Work to be completed: Extract the complete listing and repeat it word for word.
(Beginning of Supplied data)
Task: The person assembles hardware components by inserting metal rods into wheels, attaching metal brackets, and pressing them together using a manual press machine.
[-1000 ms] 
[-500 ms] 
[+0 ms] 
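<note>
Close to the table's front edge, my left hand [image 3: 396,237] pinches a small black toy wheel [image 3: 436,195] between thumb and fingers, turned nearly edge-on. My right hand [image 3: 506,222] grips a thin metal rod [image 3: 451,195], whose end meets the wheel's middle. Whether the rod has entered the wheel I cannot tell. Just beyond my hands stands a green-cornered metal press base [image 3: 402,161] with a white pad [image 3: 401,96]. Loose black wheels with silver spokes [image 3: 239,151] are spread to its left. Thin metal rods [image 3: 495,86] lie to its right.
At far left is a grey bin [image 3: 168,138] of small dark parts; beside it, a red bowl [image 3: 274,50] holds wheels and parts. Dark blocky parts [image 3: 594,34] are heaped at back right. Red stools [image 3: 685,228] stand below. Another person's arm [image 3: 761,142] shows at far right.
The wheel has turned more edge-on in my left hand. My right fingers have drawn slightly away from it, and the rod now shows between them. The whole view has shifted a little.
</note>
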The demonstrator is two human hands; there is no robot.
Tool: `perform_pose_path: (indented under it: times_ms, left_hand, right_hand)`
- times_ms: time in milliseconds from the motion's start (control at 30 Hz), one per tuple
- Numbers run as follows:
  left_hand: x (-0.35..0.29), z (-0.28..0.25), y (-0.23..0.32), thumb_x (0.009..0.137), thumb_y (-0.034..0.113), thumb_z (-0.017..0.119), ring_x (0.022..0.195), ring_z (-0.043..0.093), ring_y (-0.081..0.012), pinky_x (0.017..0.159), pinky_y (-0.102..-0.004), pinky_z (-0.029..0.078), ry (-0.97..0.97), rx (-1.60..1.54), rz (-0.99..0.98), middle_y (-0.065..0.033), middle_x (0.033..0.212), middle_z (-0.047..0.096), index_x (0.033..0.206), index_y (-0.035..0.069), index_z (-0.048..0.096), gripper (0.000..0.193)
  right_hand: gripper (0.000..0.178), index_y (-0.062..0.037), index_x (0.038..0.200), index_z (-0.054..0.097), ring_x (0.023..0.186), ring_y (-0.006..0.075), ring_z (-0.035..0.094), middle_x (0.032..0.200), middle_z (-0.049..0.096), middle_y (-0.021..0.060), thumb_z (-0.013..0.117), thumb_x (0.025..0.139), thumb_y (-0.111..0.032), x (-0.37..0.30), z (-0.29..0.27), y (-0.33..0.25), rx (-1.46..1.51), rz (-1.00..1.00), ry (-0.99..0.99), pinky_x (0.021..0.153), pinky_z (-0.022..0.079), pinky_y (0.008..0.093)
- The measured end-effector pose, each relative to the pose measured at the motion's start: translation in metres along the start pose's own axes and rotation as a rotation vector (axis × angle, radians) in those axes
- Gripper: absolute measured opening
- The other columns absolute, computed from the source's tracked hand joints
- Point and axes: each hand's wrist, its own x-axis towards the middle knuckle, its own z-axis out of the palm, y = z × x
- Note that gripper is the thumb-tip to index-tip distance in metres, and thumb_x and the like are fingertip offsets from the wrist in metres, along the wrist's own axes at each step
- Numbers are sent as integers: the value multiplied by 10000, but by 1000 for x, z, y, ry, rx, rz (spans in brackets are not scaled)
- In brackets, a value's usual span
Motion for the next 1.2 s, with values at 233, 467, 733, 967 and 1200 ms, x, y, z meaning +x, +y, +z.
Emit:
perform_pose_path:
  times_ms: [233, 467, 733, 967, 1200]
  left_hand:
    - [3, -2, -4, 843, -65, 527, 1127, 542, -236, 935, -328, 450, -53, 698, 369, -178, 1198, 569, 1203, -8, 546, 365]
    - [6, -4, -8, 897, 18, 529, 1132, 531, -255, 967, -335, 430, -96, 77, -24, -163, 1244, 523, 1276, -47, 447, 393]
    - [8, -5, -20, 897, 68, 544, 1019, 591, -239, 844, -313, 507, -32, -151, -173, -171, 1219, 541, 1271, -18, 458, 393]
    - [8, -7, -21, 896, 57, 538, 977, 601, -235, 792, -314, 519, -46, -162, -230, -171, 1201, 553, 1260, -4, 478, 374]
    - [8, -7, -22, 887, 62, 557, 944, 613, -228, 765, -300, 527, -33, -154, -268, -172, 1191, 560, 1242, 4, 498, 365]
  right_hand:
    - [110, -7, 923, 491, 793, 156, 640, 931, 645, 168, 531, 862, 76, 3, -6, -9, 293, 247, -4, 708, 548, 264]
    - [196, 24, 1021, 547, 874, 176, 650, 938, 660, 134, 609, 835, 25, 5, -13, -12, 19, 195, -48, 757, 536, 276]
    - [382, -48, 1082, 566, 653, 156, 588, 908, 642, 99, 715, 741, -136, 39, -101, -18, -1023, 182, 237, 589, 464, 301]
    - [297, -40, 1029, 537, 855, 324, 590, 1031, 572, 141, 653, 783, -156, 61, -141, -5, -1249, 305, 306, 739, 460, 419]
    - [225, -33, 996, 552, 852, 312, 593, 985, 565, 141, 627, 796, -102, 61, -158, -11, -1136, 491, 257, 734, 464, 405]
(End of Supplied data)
Final answer:
Task: The person assembles hardware components by inserting metal rods into wheels, attaching metal brackets, and pressing them together using a manual press machine.
[-1000 ms] 
[-500 ms] 
[+0 ms] 
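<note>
Close to the table's front edge, my left hand [image 3: 396,237] pinches a small black toy wheel [image 3: 436,195] between thumb and fingers, turned nearly edge-on. My right hand [image 3: 506,222] grips a thin metal rod [image 3: 451,195], whose end meets the wheel's middle. Whether the rod has entered the wheel I cannot tell. Just beyond my hands stands a green-cornered metal press base [image 3: 402,161] with a white pad [image 3: 401,96]. Loose black wheels with silver spokes [image 3: 239,151] are spread to its left. Thin metal rods [image 3: 495,86] lie to its right.
At far left is a grey bin [image 3: 168,138] of small dark parts; beside it, a red bowl [image 3: 274,50] holds wheels and parts. Dark blocky parts [image 3: 594,34] are heaped at back right. Red stools [image 3: 685,228] stand below. Another person's arm [image 3: 761,142] shows at far right.
The wheel has turned more edge-on in my left hand. My right fingers have drawn slightly away from it, and the rod now shows between them. The whole view has shifted a little.
</note>
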The demonstrator is two human hands; there is no robot.
Tool: `perform_pose_path: (indented under it: times_ms, left_hand, right_hand)`
- times_ms: time in milliseconds from the motion's start (control at 30 Hz), one per tuple
- Numbers run as follows:
  left_hand: x (-0.35..0.29), z (-0.28..0.25), y (-0.23..0.32), thumb_x (0.009..0.137), thumb_y (-0.034..0.113), thumb_z (-0.017..0.119), ring_x (0.022..0.195), ring_z (-0.043..0.093), ring_y (-0.081..0.012), pinky_x (0.017..0.159), pinky_y (-0.102..-0.004), pinky_z (-0.029..0.078), ry (-0.97..0.97), rx (-1.60..1.54), rz (-0.99..0.98), middle_y (-0.065..0.033), middle_x (0.033..0.212), middle_z (-0.047..0.096), index_x (0.033..0.206), index_y (-0.035..0.069), index_z (-0.048..0.096), gripper (0.000..0.193)
  right_hand: gripper (0.000..0.178), index_y (-0.062..0.037), index_x (0.038..0.200), index_z (-0.054..0.097), ring_x (0.023..0.186), ring_y (-0.006..0.075), ring_z (-0.035..0.094), middle_x (0.032..0.200), middle_z (-0.049..0.096), middle_y (-0.021..0.060), thumb_z (-0.013..0.117), thumb_x (0.025..0.139), thumb_y (-0.111..0.032), x (-0.37..0.30), z (-0.29..0.27), y (-0.33..0.25), rx (-1.46..1.51), rz (-1.00..1.00), ry (-0.99..0.99), pinky_x (0.021..0.153), pinky_z (-0.022..0.079), pinky_y (0.008..0.093)
- The measured end-effector pose, each relative to the pose measured at the motion's start: translation in metres along the start pose's own axes and rotation as a rotation vector (axis × angle, radians) in those axes
- Gripper: absolute measured opening
- The other columns absolute, computed from the source's tracked hand joints
- Point and axes: each hand's wrist, its own x-axis towards the middle knuckle, its own z-axis out of the palm, y = z × x
- Note that gripper is the thumb-tip to index-tip distance in metres, and thumb_x and the like are fingertip offsets from the wrist in metres, along the wrist's own axes at each step
- Numbers are sent as integers: the value multiplied by 10000, but by 1000 for x, z, y, ry, rx, rz (spans in brackets are not scaled)
- In brackets, a value's usual span
Motion for the next 1.2 s, with values at 233, 467, 733, 967 and 1200 ms, x, y, z meaning +x, +y, +z.
Emit:
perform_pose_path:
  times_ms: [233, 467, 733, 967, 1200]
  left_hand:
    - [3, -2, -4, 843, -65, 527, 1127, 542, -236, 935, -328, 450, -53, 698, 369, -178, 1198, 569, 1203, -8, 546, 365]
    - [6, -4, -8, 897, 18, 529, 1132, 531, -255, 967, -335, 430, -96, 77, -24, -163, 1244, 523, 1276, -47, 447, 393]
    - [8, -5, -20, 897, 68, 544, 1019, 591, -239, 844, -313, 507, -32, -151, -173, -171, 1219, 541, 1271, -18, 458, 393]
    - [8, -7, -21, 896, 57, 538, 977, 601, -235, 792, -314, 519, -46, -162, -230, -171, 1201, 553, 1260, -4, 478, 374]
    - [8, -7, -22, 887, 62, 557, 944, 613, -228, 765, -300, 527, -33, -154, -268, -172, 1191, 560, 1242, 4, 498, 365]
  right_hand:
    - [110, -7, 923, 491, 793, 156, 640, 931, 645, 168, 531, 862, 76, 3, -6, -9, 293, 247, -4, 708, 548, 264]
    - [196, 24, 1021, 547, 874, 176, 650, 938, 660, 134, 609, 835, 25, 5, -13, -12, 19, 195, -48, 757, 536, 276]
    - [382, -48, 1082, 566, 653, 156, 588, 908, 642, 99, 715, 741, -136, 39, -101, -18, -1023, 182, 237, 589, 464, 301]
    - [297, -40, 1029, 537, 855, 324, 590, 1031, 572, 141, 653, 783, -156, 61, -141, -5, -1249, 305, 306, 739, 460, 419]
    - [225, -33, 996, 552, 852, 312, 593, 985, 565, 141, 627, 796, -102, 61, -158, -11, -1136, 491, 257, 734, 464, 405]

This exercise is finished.